Given this context, we can only hope that the government’s latest campaign, “No Toilet, No Bride,” succeeds where others have not. Last year, India’s minister for rural development urged parents not only to consult with astrologers when considering marriage for their daughters, per local custom, but also to ask whether their new husbands’ homes would have the proper facilities. In response, several states rolled out local initiatives to up toilet usage in their districts.

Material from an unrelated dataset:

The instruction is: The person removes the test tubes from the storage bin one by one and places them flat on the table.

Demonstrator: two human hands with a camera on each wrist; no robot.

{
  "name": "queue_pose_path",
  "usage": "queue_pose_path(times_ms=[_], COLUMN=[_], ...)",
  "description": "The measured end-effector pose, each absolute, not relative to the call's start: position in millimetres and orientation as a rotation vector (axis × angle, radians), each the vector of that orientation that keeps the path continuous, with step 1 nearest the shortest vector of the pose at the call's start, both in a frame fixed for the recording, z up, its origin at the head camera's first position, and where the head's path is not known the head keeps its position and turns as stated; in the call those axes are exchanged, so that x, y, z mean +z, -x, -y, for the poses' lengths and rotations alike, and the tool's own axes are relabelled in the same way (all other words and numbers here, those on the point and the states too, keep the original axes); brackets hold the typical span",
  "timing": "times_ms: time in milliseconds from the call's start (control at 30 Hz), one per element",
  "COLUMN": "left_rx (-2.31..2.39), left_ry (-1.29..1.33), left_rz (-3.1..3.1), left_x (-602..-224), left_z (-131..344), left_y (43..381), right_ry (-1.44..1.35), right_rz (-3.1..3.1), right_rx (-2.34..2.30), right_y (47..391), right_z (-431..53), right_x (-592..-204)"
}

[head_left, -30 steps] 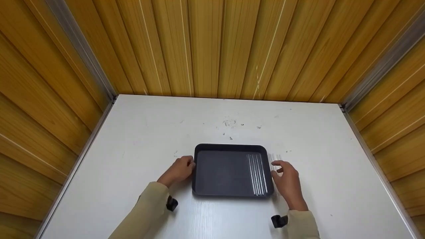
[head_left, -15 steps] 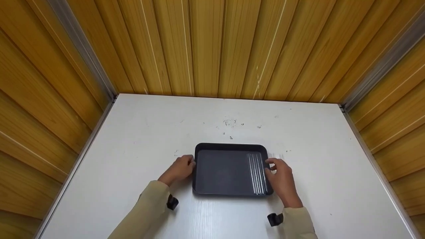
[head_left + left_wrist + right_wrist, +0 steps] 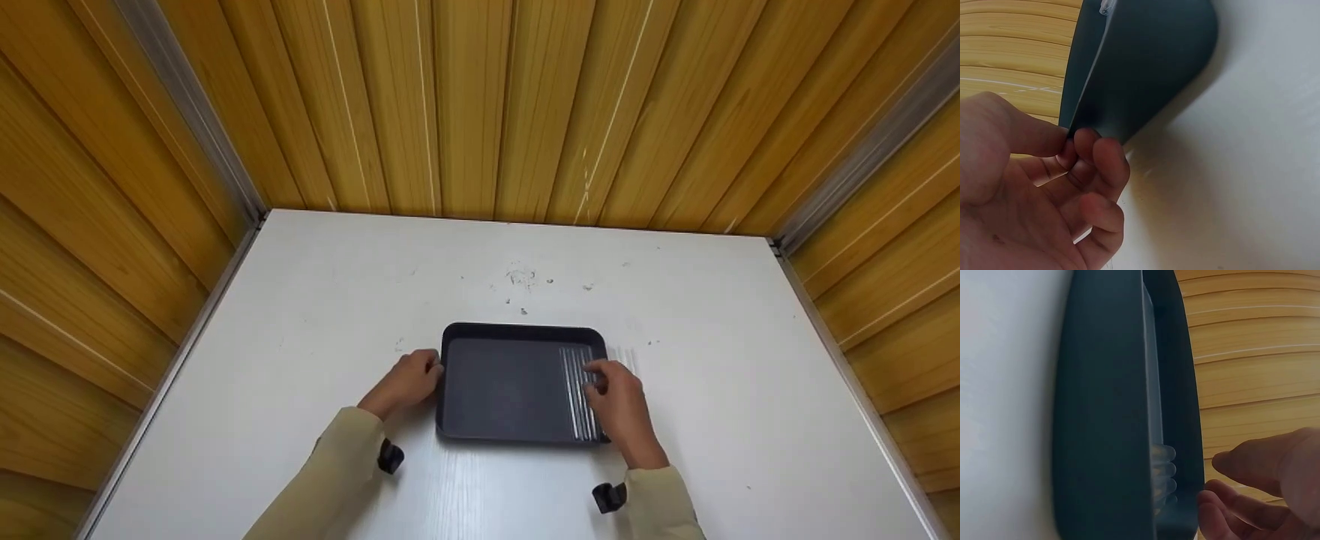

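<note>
A dark grey rectangular tray [image 3: 499,390] lies on the white table. Several thin clear tubes [image 3: 576,394] lie side by side along the inside of its right end; in the right wrist view, tubes [image 3: 1165,470] show rounded ends. My left hand [image 3: 407,381] pinches the tray's left rim between thumb and fingers, as the left wrist view shows the hand [image 3: 1067,163] doing. Above the tray's right end hovers my right hand [image 3: 621,405], fingers bent and thumb apart from them. In the right wrist view nothing shows between the thumb [image 3: 1241,461] and fingers.
More clear rods [image 3: 624,356] lie on the table [image 3: 360,277] just right of the tray, partly behind my right hand. Wood-patterned panels [image 3: 465,112] wall the table at the back and both sides. Small dark marks dot the tabletop behind the tray.
My right hand has moved left, from beside the tray's right edge to over the tubes inside. The left hand keeps its hold on the rim, and the tray stays in place.
</note>
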State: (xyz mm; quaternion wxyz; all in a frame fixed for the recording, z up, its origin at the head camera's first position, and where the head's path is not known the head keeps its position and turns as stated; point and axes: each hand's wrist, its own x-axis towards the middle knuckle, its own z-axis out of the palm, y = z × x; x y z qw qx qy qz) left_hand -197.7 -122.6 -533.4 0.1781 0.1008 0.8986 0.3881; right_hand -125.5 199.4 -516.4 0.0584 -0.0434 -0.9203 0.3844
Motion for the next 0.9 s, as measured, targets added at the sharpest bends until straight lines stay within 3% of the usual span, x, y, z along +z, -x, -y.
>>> queue_pose_path(times_ms=[900], left_rx=[1.121], left_ry=[-0.330], left_rz=[-2.553], left_x=[-533.3], left_z=[124.7], left_y=[196.3], right_ry=[0.026], right_rz=[2.824], right_rx=[1.079], right_y=[127.4], right_z=[-181.7], right_x=[-539.2])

In the state of Madhya Pradesh, where Monday’s wedding took place, the local government has developed a scheme to marry off women and tackle sanitation in one go. As part of a program called Mukhyamantri Kanyadan Yojana (MKY), the state will pay for the mass ceremony and provide qualifying couples with housewarming gifts totaling 15,000 rupees (about $270). But to qualify, a groom must provide evidence of the toilet, specifically a signed affidavit and pictures of himself with the family crown. (If one doesn’t yet exist, he must prove his intent to install one within 30 days of the wedding.) Not only is MKY a hit, but officials say that, this year alone, almost 1,800 couples have already wed under the program, according to the Wall Street Journal. Local photo shops are reporting a similar uptick in business as husbands-to-be rush to print the pictures taken from, not surprisingly, their mobile phones.